I had wanted more, but he had placed me in his friend bucket. I was lying in that bucket, struggling to get out and attract his attention. I was trying to get annoyingly close to him. I felt disgusted every time I recalled the fact that he did not tell me on his own that he wanted me to back off. Instead, he assigned the job to someone else. Maybe because he thought of it as a waste of time-----that I was a waste of his time! Negative thoughts with no solid foundation sprout in my brain at the slightest of provocation. While it takes me ages to find positive thoughts and convince them to make my head their home, negative thoughts seldom need an invite.
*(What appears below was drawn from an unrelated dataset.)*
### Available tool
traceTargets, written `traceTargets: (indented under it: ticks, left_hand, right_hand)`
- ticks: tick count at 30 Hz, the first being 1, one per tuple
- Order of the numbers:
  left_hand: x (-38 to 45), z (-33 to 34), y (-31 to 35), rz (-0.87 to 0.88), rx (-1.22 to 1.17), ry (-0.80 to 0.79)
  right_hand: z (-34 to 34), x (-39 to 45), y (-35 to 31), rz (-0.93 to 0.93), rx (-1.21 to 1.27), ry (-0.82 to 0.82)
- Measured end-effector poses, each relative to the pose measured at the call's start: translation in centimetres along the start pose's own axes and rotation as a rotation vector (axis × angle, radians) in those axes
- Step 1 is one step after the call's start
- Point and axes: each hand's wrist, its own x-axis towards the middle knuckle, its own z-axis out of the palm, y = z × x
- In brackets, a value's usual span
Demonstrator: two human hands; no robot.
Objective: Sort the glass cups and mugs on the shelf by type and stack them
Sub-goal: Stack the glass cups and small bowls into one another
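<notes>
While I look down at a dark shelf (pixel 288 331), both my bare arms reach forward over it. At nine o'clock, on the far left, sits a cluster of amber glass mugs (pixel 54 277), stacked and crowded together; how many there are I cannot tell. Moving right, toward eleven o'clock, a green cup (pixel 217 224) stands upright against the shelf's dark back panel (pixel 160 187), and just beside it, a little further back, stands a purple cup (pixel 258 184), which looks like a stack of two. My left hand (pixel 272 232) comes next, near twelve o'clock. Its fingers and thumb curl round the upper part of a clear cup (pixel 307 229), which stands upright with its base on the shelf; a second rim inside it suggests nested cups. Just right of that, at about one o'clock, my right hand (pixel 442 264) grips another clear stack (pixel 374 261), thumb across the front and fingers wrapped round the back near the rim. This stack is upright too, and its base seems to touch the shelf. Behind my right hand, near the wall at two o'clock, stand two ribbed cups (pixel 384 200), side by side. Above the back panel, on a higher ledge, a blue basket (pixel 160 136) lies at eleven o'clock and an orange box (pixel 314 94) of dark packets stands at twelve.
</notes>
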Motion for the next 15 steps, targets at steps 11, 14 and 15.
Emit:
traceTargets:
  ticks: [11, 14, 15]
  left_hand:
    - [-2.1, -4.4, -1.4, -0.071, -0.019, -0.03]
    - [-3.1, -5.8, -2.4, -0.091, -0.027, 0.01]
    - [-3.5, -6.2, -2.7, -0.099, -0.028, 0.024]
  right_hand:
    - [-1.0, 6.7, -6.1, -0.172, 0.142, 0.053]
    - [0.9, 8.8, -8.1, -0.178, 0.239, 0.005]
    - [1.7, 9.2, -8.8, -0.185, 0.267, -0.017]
After sixteen long hours, the flight finally landed and took a cab for our home. I reached my home, My parents greetings me, and I took a rest for the day.
THREE DAYS LATER
I had finally completely recovered from the flu and was to join work the next Wednesday. That gave me a few more days to relax, but typically, I utilized the next few days in overthinking and ensuring that my mind did not go back to its normal rational state. Physically, I was much better than when I left Melbourne, but mentally I think I was at the lowest I had ever been in my life. My uneasiness did not go unnoticed, even though I wanted it to. My mother, who like all the other mothers in the world has hawk-eyed vision, figured out that something was extremely wrong but couldn't put her finger on exactly what was troubling her child. She had been worried about me ever since I'd come back home and had been trying to guess the reasons, primarily focusing on flu of all kinds known to women.
'You have come back with some foreign flu which is not going away. You much get yourself checked for bird flu. I have asked your dad to check with Doctor Mehra if it could be Ebola,' my melodramatic mother said with tears in her eyes. That was the moment I figured out where I'd got my overthinking, my over-worrying nature from----it was all in the genes.
'Relax, Mother. It is nothing. Moreover, I feel much better today compared to the first day in Melbourne. All I have now is a bit of cold. It will go on its own in a few days' time,' I tried my best to reassure her, but she was not the type to be easily convinced. Thankfully, she had not discovered Doctor Google then, or she would have declared that I had cancer of some kind for sure.